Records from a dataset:
________________________

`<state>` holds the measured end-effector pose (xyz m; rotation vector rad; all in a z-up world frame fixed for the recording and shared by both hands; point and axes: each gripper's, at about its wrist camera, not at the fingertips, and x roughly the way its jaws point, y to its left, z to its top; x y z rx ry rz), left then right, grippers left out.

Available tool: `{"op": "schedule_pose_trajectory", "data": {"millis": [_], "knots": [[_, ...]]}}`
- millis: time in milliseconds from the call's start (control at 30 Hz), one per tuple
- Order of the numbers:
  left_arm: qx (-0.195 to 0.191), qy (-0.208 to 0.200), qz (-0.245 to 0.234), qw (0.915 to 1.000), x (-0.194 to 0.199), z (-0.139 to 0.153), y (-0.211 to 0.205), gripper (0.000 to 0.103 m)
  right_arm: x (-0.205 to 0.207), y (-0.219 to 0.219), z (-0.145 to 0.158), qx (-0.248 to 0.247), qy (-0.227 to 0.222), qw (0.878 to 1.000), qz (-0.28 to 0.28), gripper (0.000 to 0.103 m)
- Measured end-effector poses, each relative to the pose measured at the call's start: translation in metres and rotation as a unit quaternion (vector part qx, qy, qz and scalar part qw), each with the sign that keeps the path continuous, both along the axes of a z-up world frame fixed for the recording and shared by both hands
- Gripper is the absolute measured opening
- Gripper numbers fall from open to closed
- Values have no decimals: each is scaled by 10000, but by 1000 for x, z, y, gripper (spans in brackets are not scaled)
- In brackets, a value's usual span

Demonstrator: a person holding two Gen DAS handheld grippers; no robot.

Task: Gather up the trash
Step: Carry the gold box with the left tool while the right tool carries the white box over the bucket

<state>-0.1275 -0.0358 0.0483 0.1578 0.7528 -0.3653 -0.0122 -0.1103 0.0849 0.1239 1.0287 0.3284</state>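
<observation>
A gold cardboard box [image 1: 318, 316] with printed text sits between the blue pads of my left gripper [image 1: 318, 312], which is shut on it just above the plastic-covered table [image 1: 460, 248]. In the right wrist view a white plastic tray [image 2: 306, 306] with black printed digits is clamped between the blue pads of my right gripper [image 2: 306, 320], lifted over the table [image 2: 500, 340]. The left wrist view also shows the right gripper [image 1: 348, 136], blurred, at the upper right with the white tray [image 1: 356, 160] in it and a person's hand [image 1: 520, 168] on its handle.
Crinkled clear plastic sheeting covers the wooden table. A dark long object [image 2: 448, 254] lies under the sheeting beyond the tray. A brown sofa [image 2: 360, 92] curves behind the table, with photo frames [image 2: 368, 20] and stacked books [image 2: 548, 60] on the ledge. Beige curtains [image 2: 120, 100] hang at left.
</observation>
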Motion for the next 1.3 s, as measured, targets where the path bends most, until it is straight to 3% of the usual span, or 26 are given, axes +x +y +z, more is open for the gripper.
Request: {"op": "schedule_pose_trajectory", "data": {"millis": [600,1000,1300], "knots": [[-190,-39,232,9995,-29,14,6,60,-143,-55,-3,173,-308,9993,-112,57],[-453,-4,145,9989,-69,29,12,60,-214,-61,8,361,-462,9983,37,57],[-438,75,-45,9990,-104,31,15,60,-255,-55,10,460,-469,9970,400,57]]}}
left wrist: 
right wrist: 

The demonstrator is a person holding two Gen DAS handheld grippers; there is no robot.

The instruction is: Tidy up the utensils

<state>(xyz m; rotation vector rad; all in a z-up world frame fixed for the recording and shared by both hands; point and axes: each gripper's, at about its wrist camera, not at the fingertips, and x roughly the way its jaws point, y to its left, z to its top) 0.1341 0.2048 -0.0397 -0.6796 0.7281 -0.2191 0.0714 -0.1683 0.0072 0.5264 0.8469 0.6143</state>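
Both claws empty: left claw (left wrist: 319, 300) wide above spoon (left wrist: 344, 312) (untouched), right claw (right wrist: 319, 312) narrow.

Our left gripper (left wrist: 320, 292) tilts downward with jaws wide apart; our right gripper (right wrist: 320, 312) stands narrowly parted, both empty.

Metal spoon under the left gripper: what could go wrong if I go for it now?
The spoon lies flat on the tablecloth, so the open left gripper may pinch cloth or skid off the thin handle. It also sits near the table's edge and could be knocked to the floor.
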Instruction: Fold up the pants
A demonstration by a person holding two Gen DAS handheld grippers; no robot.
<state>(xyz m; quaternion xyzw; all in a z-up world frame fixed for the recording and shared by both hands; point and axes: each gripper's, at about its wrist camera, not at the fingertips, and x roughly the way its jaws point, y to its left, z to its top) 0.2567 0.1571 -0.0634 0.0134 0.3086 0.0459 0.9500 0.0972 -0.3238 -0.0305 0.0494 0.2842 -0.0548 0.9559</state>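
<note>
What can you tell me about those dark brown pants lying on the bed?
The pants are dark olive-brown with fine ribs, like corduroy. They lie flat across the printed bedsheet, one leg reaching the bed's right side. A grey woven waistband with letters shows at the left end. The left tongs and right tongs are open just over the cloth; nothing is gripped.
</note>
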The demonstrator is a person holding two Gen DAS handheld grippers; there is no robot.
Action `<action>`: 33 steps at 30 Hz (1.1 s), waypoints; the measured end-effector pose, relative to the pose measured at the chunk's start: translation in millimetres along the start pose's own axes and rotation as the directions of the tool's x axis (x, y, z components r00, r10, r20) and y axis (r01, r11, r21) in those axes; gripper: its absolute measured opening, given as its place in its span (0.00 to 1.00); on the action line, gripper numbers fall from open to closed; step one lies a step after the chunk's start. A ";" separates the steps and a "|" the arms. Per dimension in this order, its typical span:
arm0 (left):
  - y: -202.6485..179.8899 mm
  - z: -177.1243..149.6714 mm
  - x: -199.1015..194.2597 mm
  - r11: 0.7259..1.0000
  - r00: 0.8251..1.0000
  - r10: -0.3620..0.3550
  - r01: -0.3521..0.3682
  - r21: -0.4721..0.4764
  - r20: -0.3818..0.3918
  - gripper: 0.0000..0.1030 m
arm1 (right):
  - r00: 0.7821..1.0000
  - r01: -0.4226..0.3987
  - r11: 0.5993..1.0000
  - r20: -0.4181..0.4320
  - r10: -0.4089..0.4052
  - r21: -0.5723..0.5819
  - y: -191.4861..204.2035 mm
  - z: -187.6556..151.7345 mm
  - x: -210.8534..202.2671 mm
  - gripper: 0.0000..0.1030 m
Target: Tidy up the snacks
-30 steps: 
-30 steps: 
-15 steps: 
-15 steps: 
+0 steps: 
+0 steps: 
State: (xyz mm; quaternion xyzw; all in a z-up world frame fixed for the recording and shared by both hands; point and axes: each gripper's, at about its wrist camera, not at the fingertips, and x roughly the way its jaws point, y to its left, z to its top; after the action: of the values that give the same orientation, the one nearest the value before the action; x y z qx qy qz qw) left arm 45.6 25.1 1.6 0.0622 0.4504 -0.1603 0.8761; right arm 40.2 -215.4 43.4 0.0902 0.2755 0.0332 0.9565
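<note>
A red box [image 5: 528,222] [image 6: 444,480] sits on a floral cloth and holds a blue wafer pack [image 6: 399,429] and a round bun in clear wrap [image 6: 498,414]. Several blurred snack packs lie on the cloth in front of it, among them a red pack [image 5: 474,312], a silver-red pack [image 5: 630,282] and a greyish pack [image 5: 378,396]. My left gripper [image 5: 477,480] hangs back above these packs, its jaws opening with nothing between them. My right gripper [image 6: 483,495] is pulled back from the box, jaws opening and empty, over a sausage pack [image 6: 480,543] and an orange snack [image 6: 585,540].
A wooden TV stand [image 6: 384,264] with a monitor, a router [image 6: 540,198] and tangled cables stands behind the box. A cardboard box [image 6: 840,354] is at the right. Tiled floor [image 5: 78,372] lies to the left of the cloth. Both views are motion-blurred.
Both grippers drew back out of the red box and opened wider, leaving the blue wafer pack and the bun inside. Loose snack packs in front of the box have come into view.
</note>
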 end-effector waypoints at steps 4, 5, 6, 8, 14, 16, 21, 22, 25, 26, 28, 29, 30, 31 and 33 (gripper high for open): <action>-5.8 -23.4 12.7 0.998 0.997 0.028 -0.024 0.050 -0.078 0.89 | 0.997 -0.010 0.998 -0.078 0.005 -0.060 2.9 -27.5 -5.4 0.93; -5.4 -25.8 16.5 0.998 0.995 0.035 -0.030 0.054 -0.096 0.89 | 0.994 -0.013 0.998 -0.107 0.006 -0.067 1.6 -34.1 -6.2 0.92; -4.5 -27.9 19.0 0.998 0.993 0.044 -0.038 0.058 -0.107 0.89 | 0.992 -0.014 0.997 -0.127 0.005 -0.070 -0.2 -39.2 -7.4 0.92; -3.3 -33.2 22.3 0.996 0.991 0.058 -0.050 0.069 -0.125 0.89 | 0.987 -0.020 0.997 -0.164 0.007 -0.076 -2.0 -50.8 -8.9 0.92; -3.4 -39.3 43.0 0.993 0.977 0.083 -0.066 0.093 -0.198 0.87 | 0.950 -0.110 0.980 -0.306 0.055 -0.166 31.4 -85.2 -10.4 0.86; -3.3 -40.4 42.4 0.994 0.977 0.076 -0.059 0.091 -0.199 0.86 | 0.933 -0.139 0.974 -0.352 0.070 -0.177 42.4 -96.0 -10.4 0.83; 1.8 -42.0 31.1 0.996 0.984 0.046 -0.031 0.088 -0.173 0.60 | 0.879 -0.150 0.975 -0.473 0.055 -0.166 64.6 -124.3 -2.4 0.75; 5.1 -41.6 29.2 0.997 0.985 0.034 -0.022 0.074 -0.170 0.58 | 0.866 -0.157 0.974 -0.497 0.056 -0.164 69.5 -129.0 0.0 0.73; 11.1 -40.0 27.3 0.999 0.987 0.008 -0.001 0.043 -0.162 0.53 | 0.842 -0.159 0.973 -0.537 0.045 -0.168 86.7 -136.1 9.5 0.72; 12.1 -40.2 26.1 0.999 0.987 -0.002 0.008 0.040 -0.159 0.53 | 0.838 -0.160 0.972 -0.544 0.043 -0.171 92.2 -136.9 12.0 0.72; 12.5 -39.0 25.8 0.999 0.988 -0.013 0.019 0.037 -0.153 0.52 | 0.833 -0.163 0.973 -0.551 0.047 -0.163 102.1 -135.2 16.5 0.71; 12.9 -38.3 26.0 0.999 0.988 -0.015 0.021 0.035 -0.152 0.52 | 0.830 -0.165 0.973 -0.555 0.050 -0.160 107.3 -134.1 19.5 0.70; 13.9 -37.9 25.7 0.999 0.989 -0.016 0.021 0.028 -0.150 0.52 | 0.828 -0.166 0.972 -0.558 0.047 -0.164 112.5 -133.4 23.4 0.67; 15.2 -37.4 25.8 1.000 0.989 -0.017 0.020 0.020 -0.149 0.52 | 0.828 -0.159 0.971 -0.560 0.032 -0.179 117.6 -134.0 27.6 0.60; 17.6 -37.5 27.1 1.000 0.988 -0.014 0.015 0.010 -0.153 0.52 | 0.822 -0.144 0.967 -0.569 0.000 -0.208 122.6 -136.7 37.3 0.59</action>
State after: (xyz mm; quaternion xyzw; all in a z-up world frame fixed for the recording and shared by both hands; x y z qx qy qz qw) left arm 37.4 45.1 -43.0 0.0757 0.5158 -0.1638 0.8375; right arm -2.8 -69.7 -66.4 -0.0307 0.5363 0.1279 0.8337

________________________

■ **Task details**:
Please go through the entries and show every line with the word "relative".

■ **Finished task**:
- Measured end-effector poses, each relative to the pose measured at the call's start: translation in metres and rotation as a unit quaternion (vector part qx, qy, qz and scalar part qw), each with the sign that keeps the path continuous, both along the axes of a z-up world frame fixed for the recording and shared by both hands
Action `<action>`: 33 steps at 30 Hz (1.1 s), waypoints; the measured end-effector pose, relative to the pose measured at the chunk's start: translation in millimetres along the start pose's own axes and rotation as the directions of the tool's x axis (x, y, z components r00, r10, r20) and y axis (r01, r11, r21) in those axes; gripper: its absolute measured opening, given as its place in its span (0.00 to 1.00); on the action line, gripper numbers fall from open to closed; step one lies a step after the chunk's start. A ";" separates the steps and a "|" the arms. Per dimension in this order, its typical span:

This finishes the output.